30 March 2012

Watchdog Finds Toxic Goods in "Ukay-Ukay" and Surplus Stores






Quezon City. Beware: cheap items sold in shops selling old and new personal and household stuff from Japan, South Korea and US are not necessarily “good deal” as some may contain chemicals that are harmful to health and the environment.

The EcoWaste Coalition, a toxics watchdog, issued this reminder as budget-conscious Filipinos flock to “ukay-ukay” (second-hand) and surplus stores to find imported products at low, if not give-away, prices.

The reminder was prompted by the chemicals screening conducted by the group last Friday, March 30, using an X-Ray Fluorescence (XRF) spectrometer for 35 samples of mugs, plates and bowls bought from 10 “ukay-ukay” and surplus retailers in the cities of Caloocan, Manila and Quezon.

The items were produced in China, Italy, Japan, Mexico, South Korea, Taiwan and the USA and sold from P20 to P90.

35 of the 35 samples had toxic metals above levels of concern, including 23 samples with lead, a potent neurotoxin, up to over 100,000 parts per million (ppm), and 19 samples with cadmium, a probable cancer-causing agent, up to 3,791 ppm, exceeding the US regulatory limit of 90 ppm for lead and 75 ppm for cadmium in consumer products.

“Our investigation shows that certain dinnerware contains alarming amounts of lead and cadmium that can potentially leach and cause long-term health risks. None of these products indicate that they are made lead or cadmium glazes or paints,” Aileen Lucero of the EcoWaste Coalition's Project PROTECT said.

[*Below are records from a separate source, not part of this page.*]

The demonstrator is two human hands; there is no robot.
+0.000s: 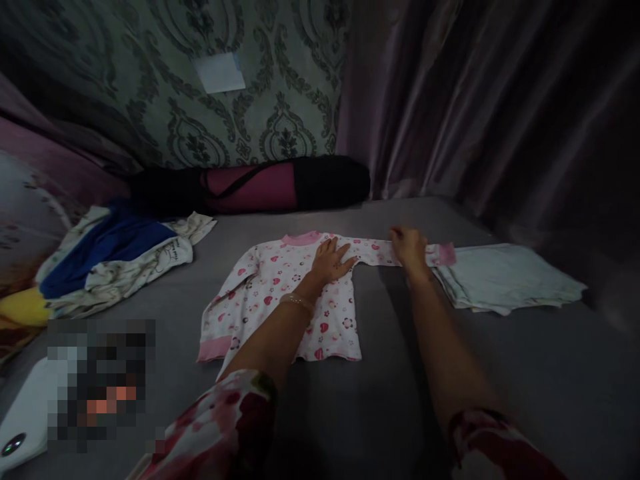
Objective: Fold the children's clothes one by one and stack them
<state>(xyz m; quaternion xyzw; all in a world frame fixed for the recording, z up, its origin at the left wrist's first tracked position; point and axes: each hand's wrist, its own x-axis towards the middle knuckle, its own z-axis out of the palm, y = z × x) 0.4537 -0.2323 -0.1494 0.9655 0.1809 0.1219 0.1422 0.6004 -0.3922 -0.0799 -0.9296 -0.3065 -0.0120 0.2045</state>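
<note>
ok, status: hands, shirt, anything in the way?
Left hand spread flat on shirt. Right hand, fingers curled, at the outstretched sleeve. Shirt laid out. Pale folded cloth crowding that sleeve's cuff.

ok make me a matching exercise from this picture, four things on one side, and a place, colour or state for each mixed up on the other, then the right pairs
Things
1. heart-print long-sleeved top
2. left hand
3. right hand
4. long cylindrical bag

Descriptions
A. over an outstretched sleeve
B. black and magenta, in front of the patterned wall
C. white, with a pink collar
D. fingers spread, resting on the garment's chest

Right pairs: 1-C, 2-D, 3-A, 4-B
</note>
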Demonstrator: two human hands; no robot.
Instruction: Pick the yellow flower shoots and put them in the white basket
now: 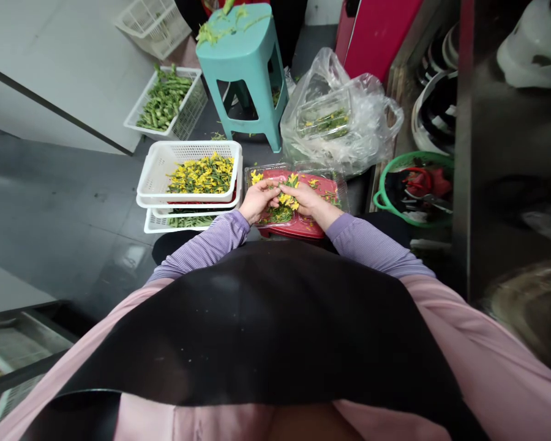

“We also detected other chemicals of concern in the samples, including antimony, arsenic, chromium and, in some cases, traces of mercury,” she added.

"Products used for eating and drinking simply should not contain any lead or other toxic metals as there really is no safe level of exposure for these substances, especially for a young child," she asserted.

Two samples (a plate and a cup) stood out for having lead that exceeds 100,000 ppm, which is beyond the XRF calibration unit.

Among the mugs, a small blue cup with a floral design supposedly made in Mexico registered with the highest amount of lead at more than 100,000 ppm. This item was bought from an “ukay-ukay” shop in Santa Cruz, Manila that sells used items from Japan and USA.

Among the dinnerware, a white and yellow “Stangl” plate from New Jersey had the highest level of lead at over 100,000 ppm. This item was purchased from an "ukay-ukay" shop in Cubao, Quezon City that sells second-hand products from USA.

The other top five “ukay-ukay” items with elevated levels of lead include a beige and gold bowl with 47,700 ppm, a “Halloween” mug with 36,300 ppm, a yellow bowl with floral design with 32,900 ppm, a hand-painted plate with 30,100 ppm, and a coffee mug decorated with a cartoon strip with 20,700 ppm.

Interestingly, three “made in China” mugs with the revered images of a resurrected Jesus Christ, “Our Lady of Sorrows” and “Our Mother of Perpetual Help” were found to contain high levels of cadmium, a potential human carcinogen, ranging from 136 to 2,051 ppm . These items were obtained from the “American Bazaar” section of Daiso Japan Store in Cubao.

The samples were procured between March 27 to 29 from Asia Consumer Value Trading and Home Saver in Monumento, Caloocan City; Japan Home Centre and Saizen in Robinsons Place, Ermita and the Avenue Japan Surplus Shop, Hapon Surplus Trading and Hirofuku Trading in Santa Cruz, Manila; and the Daiso Japan Store and CSMA Surplus Trading in Cubao, and Nice Mart in Barangay Central, Quezon City.

“Going to your favorite ‘ukay-ukay’ or surplus stores may be bad for your health and that of your family if you do not know what exactly you are buying and paying for,” Lucero said.

“We’re not saying you should stop going to these places to shop for your needs, but you should always be nosy and insist on product safety information before heading to the cashier to pay for your purchase. In fact, a safety-conscious consumer should demand information regardless of where the product is bought,” she emphasized.

"Retailers who care for the health and safety of their customers should immediately take the tainted items off their stores," she added.

Exposure to lead can result in reproductive, developmental, behavioral and neurological disorders, including birth defects, attention deficit disorder, decreased intelligence, language and speech problems, and a host of other ailments such as poor muscle coordination, high blood pressure, and damage to the brain and the kidneys.

Ceramic and glass coffee mugs, drinking cups, plates and bowls are often adorned with painted or oven-fired colors containing lead and other heavy metals such as cadmium, the EcoWaste Coalition observed.

These toxic metals can migrate out of these containers resulting to chronic poisoning due to repeated contact between the tainted vessel and the beverage or food a person consumes, it said.

Lead or cadmium-based glasses and ceramics can reach and contaminate the waste stream, leaching their toxic components onto the ground and surface water and the environment, the group also pointed out.